**Provided data:**
----------------

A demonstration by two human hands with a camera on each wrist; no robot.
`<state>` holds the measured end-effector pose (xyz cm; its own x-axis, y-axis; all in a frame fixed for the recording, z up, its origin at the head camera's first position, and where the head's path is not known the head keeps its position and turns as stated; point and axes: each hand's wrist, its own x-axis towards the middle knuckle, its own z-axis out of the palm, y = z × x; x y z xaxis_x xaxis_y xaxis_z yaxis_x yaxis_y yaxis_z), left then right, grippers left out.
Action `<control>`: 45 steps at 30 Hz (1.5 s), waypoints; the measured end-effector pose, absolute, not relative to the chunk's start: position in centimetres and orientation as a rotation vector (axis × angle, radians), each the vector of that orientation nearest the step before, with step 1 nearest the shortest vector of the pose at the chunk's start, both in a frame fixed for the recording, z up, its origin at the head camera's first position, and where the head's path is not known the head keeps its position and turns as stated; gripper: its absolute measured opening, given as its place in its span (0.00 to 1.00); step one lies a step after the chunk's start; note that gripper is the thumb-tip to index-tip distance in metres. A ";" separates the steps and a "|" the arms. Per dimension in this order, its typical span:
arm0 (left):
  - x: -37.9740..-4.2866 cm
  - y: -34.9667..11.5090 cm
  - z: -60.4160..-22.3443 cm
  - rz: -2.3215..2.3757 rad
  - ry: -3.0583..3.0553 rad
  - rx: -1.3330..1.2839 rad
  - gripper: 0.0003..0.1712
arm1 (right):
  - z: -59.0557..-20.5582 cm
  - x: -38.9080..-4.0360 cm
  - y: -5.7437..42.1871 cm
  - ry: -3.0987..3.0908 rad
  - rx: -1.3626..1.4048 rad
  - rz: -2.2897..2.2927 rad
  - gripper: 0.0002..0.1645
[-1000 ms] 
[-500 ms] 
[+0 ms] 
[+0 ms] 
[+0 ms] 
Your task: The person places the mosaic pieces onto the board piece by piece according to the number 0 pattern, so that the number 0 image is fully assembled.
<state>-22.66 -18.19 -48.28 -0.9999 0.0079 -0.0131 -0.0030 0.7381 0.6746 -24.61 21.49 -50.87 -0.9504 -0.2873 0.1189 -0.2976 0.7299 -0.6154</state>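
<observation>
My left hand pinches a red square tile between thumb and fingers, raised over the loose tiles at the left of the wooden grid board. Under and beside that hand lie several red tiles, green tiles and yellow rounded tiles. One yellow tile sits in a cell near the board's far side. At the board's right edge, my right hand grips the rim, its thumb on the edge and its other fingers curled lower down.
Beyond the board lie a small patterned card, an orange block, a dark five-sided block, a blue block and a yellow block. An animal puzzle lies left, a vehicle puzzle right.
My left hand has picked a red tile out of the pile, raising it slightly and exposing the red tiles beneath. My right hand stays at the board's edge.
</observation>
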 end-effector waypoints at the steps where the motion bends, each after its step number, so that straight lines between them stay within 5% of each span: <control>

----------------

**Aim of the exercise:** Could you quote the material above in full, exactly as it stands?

**Expected output:**
A demonstration by two human hands with a camera on each wrist; no robot.
`<state>` holds the measured end-effector pose (xyz cm; its own x-axis, y-axis; all in a frame fixed for the recording, z up, its origin at the head camera's first position, and where the head's path is not known the head keeps its position and turns as stated; point and axes: each hand's wrist, its own x-axis towards the middle knuckle, its own z-axis out of the palm, y = z × x; x y z xaxis_x xaxis_y xaxis_z yaxis_x yaxis_y yaxis_z), left then right, grippers left out.
Action `<control>`: 45 steps at 30 Hz (1.5 s), waypoints; the measured end-effector pose, absolute, not relative to the chunk's start: position in centimetres and orientation as a rotation vector (axis × angle, radians), each the vector of that orientation nearest the step before, with step 1 nearest the shortest vector of the pose at the chunk's start, both in a frame fixed for the recording, z up, its origin at the head camera's first position, and where the head's path is not known the head keeps its position and turns as stated; gripper: its absolute measured opening, given as its place in its span (0.00 to 1.00); step one lies a step after the chunk's start; note that gripper is the thumb-tip to index-tip distance in metres. A ";" separates the steps and a "|" the arms. Per dimension in this order, its typical span:
arm0 (left):
  - x: -37.9740..-4.2866 cm
  - y: -34.9667..11.5090 cm
  - z: -60.4160..-22.3443 cm
  - rz: -2.3215..2.3757 rad
  - ry: -3.0583..3.0553 rad
  - rx: -1.3330..1.2839 rad
  - gripper: 0.0003..0.1712
arm1 (right):
  - z: -59.0557..-20.5582 cm
  - x: -38.9080..-4.0360 cm
  - y: -5.7437..42.1871 cm
  - ry: -3.0987..3.0908 rad
  - rx: -1.3626..1.4048 rad
  - rz: -2.2897..2.2927 rad
  - gripper: 0.0002..0.1645
[-1000 ms] 
[-500 ms] 
[+0 ms] 
[+0 ms] 
[+0 ms] 
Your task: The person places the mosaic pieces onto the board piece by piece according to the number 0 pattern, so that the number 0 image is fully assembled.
<state>-22.66 -18.19 -48.28 -0.9999 0.0079 -0.0131 -0.0030 0.7381 0.6746 -24.61 21.49 -50.87 -0.9504 -0.2873 0.1189 -0.2976 0.7299 -0.6154</state>
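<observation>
My left hand pinches a red square tile between thumb and fingers, raised over the loose tiles at the left of the wooden grid board. Under and beside that hand lie several red tiles, green tiles and yellow rounded tiles. One yellow tile sits in a cell near the board's far side. At the board's right edge, my right hand grips the rim, its thumb on the edge and its other fingers curled lower down.
Beyond the board lie a small patterned card, an orange block, a dark five-sided block, a blue block and a yellow block. An animal puzzle lies left, a vehicle puzzle right.
My left hand has picked a red tile out of the pile, raising it slightly and exposing the red tiles beneath. My right hand stays at the board's edge.
</observation>
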 end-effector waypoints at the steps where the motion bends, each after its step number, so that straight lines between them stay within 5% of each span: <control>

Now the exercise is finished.